1.2. Description of the facts
The events of this case began on March 5, 1997, when they appeared before the Civil Official's
Office of Sabana Grande de Boyá; the mother of Violeta Bosico, 10 years old, and the cousin of
the mother of Dilcia Yean, 12 years old, in order to request the late registration of their births.
The girls were born in the Dominican Republic, however, their ancestry was Haitian.
Although they were entitled to Dominican nationality, both of them were denied late
registration and, consequently, their Dominican birth certificates. For this reason, once domestic
remedies were exhausted, the minors and their representatives went to the Inter-American
Commission on Human Rights (IACHR). The final result was the “Yean and Bosico” ruling, which
found the Dominican State responsible for violating the rights of minors.
II. Violated Rights and International/Regional Reference Human Rights Instruments.
2.1. Rights: The rights violated in the case are: articles 19, 20, 24, 3, 18, 5 and 1, which correspond
to the rights of the child, nationality, equality before the law, recognition of personality legal
protection, the right to a name, the right to personal integrity and the right to the obligation to
respect the rights, respectively, of the American Convention on Human Rights (CADH),
understood as the rights that assist those who request protection of the jurisdictional bodies.

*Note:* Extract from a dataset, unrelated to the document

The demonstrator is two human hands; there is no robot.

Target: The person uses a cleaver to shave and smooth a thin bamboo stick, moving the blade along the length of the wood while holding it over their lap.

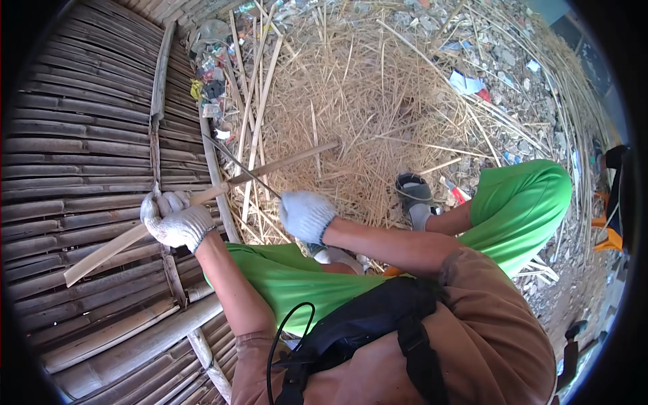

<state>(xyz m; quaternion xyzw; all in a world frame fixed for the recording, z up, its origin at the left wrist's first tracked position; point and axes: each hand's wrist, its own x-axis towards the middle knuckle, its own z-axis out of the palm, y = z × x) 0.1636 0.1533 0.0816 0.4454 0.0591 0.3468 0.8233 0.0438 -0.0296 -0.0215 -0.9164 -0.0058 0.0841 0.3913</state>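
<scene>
Both my hands wear whitish knit gloves. My left hand is closed round a long flat bamboo strip, which slants from lower left up to the straw-like litter. My right hand is in a fist at the strip's near side, beside my knee. From it a long, thin, slightly curved dark blade runs up and left, crossing the strip in this view. Whether blade and strip touch I cannot tell. The blade's handle is hidden inside the glove.
A bamboo slat wall stands at the left. Bamboo shavings cover the ground ahead, with loose strips at their left. My sandaled foot rests near a red object. Rubble lies to the right, near an orange object.
</scene>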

The Court considers it necessary to highlight that, although the denial of the request for late
registration of birth in the civil registry of the girls occurred on March 5, 1997 and the decision of
the Prosecutor General that confirmed said denial was issued on July 20, 1998, both events
determined that the girls Dilcia Yean and Violeta Bosico were without nationality until
September 25, 2001. Consequently, said denial compromised the free development of their
personality, access to rights and special protection, which is available to every citizen recognized
as a member of a state, putting them in a continuous situation of risk and harming their human
dignity.
The violation of the right to nationality is a recurring problem in the Dominican Republic,
which is linked to xenophobia and racism against the Haitian population, attitudes strongly
rooted in the idiosyncrasy of the country. Regardless of the sentences that the court may
issue to mitigate the consequences of the xenophobic behavior of Dominican institutions, a
paradigm shift in this society will be difficult to achieve and will be linked to social re-
education that allows existing prejudices to be broken.
v. Bibliography.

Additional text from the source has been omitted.